Christ the Perfect Communicator

I’m reading a book that someone gave me as a gift, and I’m enjoying it so much. It’s entitled, Communicating in Ministry and Mission: An Introduction to Pastoral and Evangelizing Communication, by Franz-Josef Eilers, SVD, Ph.D. It’s published by Logos Publications in the Philippines, and it’s probably not easy to find here in North America, which is too bad. The title really says what it’s about, and it’s excellent from many perspectives. (Here’s a thorough review of the book,) and here’s a link to Logos’ other publications.

pastoral_3rd.pngHowever, the reason I’m enjoying Communicating in Ministry and Mission so much is
its treatment of communication theology and spirituality, especially how Father Eilers puts them in context, and how they relate to the various Church documents, especially those on communication.

One all-too-short section starts to develop something that I’ve been praying with for years: how is Christ the Perfect Communicator, as he is called in Comunio et progressio, paragraph #11? This dense paragraph deserves further reflection. Obviously for followers of Christ, Jesus is our Model in everything, but while so much has been written about imitating Christ in virtue, in family life, in suffering, etc., not so much has been written about imitating the way Christ communicates.
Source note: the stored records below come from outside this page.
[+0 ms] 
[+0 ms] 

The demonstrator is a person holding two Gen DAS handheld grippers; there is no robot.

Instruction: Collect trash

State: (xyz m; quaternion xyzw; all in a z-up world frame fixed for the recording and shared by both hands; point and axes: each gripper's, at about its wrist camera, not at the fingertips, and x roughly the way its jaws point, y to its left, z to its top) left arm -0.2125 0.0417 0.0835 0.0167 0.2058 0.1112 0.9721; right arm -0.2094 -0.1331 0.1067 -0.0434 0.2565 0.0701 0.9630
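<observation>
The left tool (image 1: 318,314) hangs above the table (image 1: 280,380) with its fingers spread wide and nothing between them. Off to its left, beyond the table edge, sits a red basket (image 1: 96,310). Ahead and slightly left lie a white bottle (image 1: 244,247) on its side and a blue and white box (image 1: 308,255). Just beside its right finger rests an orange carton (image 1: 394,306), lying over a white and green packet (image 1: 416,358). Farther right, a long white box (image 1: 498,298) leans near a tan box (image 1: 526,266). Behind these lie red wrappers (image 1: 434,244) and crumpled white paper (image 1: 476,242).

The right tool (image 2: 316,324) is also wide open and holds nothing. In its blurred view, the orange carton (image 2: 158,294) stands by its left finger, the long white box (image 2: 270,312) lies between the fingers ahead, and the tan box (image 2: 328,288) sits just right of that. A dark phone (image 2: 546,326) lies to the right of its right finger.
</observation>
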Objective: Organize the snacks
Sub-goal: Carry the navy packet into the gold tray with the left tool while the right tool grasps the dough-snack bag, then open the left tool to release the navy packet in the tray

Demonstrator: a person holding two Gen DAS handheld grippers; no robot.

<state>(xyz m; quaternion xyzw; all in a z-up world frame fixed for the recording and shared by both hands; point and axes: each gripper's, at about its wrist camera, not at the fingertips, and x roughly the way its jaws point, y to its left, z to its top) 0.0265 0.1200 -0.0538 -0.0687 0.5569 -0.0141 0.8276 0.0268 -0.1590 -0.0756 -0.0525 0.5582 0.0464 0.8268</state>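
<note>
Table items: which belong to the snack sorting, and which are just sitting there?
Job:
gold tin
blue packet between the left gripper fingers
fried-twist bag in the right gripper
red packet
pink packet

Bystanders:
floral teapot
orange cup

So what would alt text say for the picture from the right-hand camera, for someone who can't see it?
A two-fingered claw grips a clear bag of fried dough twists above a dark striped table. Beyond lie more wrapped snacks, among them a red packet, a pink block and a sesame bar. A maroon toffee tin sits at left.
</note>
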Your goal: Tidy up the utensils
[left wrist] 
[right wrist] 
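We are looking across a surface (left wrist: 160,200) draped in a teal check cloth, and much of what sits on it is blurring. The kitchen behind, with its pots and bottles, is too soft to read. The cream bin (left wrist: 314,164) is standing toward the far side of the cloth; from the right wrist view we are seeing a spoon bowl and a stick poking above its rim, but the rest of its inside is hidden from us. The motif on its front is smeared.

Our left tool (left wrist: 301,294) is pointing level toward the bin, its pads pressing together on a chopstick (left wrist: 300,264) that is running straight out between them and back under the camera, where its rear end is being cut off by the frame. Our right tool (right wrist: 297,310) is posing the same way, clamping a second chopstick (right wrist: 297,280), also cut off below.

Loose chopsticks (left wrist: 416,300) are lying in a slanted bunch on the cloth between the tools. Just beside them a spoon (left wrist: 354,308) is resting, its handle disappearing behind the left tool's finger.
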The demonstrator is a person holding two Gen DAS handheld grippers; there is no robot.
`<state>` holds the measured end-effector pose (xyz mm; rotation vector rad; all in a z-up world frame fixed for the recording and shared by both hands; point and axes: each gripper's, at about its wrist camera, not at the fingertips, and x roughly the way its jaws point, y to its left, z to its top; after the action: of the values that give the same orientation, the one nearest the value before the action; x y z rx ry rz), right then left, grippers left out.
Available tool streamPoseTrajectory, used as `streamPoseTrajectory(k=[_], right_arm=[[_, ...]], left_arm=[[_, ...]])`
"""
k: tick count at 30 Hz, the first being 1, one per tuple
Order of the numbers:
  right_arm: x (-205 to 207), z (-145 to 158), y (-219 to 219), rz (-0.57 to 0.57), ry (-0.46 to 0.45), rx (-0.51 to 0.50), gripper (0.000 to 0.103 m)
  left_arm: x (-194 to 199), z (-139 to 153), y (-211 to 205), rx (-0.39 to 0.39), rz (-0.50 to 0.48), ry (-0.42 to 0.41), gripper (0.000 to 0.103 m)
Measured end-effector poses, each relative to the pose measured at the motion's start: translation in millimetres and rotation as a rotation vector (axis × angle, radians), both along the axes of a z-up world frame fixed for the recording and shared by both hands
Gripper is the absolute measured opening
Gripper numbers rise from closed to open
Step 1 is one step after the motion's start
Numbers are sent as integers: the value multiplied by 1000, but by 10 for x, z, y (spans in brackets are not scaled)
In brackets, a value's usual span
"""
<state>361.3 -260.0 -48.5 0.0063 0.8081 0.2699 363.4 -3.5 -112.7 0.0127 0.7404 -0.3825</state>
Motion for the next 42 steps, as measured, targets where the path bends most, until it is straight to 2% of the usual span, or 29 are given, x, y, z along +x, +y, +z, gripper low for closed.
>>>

That’s why I was happy to find a section on that in Eilers’ book. Eilers offers some sources that we can use to “unpack” this idea of Christ as the perfect communicator. Some of them I am very familiar with, such as Cardinal Martini’s pastoral letters about media. One was quite unexpected:

Eilers highlights Pope John Paul II’s Holy Thursday Letter to Priests from 2002, especially a particular section where Pope John Paul II meditates on Jesus’ interaction with Zacchaeus, from a pastoral perspective. Although I’m sure the whole letter is excellent, the passage I’m talking about starts at paragraph #4. And while Pope John Paul II is specifically talking to priests in the context of being ministers of mercy, it’s a profound reflection on how Jesus chose to communicate and engage with Zacchaeus.

This will be the topic for reflection during my prayer for the next few days. When you reflect on the phrase, Christ the Perfect Communicator, what does it mean to you?